Taşlardan kale, asfalttan saha, tebeşirden ceza sahası, kendimizden de futbolcu yağtığımız günlerdi. Arka mahalle hep ezeli rakipti. Onları yenmek farzdan ziyade vacipti. Babadan koparılan harçlıklar bahislerin en büyüğü olan baklava ve buz gibi kolaya ayrılırdı. Bütün bir hafta beklenirdi maç. Sınavlarımızı da bu heyecanla beklememizi beklerdi annelerimiz. Hiçbir zaman hayallerimizde yer eden o yeşil zemine çıkamayacağımızı, afili toplara vuramayacağımızı, kaçırdığımız mutlak bir golden sonra tribünlerden küfür yiyemeyeceğimizi, hakeme itirazdan oyundan atılmayacağımızı, teknik direktöre karşı yıldız topçu kompleksine giremeyeğimizi, maçı kazandıracak son dakika penaltısını üstten dışarıya nişanlayamayacağımızı, soyunma odasında olan bitene tanıklık edemeyeceğimizi adımız gibi biliyorduk aslında. Tüm bunlardı belki de had safhada olan motivasyonumuzun nedeni. Bacak kadar da çocuktuk vesselam. Futbolu doğuştan bildiğimiz için ahkam kesmekte de üzerimize yoktu. Bıyıkları yeni yeni terlemeye başlayan çok bilmiş Türk çocuklarıydık. Dünya Kupası finali ile eşdeğer nitelikteki mahalle maçları için dönemin ünlü futbolcularının kimliğine bürünmeyi de çok severdik. "Ben Albertini'yim oğlum", "Maldini'yim", "Ben takımın beyniyim. Olsam olsam Hagi olurum"lar arasında gerçek kimliğimizden kopardık. Mahallenin abileri ise küçükler arasında oynamayı kendilerine yediremeyecekleri için takımın teknik direktörlüğüne soyunurlardı. Hiçbirimiz tarafından iplenmezlerdi, ancak bunu matah sanırlardı tabii.
Teknik direktörlerin oyuna ve futbolcuya olan katkılarını sorgulamaya başlamam hemen hemen o günlere tekabül eder. Sonuçta sahada oynayan teknik adam değildi.
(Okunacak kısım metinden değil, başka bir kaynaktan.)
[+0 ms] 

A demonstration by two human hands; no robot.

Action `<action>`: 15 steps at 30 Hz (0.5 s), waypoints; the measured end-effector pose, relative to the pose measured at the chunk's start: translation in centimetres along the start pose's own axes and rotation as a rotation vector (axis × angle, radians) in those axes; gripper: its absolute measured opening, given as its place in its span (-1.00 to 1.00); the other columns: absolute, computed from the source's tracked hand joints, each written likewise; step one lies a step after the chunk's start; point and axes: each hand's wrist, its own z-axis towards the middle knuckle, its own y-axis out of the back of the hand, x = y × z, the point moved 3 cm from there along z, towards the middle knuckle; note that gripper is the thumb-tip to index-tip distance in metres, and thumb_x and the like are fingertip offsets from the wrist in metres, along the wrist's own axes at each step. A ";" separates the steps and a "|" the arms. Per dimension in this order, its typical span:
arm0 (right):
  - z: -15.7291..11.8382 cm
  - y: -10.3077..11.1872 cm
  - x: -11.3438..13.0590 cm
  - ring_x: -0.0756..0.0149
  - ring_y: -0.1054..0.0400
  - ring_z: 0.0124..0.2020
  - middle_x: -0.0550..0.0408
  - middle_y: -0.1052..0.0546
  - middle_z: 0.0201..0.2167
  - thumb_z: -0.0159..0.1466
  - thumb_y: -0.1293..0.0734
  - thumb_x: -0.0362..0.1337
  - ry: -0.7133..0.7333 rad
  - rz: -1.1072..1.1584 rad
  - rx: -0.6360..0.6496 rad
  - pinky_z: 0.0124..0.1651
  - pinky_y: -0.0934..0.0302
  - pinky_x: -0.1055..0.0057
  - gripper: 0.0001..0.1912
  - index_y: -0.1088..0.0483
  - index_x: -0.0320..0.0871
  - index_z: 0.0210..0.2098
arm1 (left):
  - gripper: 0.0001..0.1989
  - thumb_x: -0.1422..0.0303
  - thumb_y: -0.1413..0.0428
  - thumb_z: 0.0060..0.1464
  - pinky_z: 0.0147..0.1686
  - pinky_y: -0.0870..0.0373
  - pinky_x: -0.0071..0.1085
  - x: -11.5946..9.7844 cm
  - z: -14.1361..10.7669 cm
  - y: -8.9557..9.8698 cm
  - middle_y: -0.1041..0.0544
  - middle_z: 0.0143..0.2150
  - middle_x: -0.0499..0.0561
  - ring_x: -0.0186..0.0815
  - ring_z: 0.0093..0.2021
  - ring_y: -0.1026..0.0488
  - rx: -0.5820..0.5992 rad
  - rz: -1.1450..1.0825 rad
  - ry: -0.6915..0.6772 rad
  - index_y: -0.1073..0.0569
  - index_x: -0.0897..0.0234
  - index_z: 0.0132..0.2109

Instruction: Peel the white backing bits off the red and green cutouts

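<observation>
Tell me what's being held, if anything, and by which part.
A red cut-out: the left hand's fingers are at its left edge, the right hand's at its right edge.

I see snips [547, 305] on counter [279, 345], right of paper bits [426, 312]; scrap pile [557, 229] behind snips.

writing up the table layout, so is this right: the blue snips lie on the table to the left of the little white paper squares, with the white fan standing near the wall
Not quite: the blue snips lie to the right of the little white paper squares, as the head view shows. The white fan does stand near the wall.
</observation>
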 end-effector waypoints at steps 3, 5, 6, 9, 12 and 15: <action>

Ne gibi bir katkı sağlayabilirdi? "Haydi canım oradan"dı...
O günlerde tek uğraşımız sokakta top peşimde koşturmak, kazanılan zaferlerin ardından içtiğimiz buz gibi kolalar ile boğazlarımızı şişirmek değildi tabii ki. Ender de olsa evde bulunduğumuz anlar da oluyordu. Böyle anlarda oturup ev ahalisiyle muhabbet etmiyorduk elbette. Bilgisayar dururken ne muhabbeti! Tek bildiğimiz oyun EA Sports'un piyasaya sürdüğü ve kısa zamanda efsane olan FIFA serisiydi. Evet, yine futbol. Biz taraftarı olduğumuz takımları gerçek hayatta uluslararası alanda başarılı göremediğimiz için sanal ortamda o vakitler kaldırılması mümkün olmayan kupaları tuttuğumuz takıma kaldırtıyorduk. Sonra başka bir merak sardı herkesi. Moda değişti. Piyasaya sürülen bir başka oyun size futbolcu değil, teknik adam olma imkânı tanıyordu. Ne kadar zevkli olabilirdi ki? Ben topu klavyenin "S" tuşunu kullanarak Hagi'ye gönderemeyeceksem, yön tuşları yardımıyla Hagi'yi kanada taşıyıp "A" tuşuna abanarak Hakan Şükür'e ortalayamayacaksam ve dolayısıyla "D" ile Kral'a kafayı çaktırıp ağları havalandıramayacaksam kuru kuru oyun oynamanın ne zevki olabilirdi ki? Öyle değilmiş ama. Her daim olduğu gibi zaman yine yanıltmayı başarmıştı beni.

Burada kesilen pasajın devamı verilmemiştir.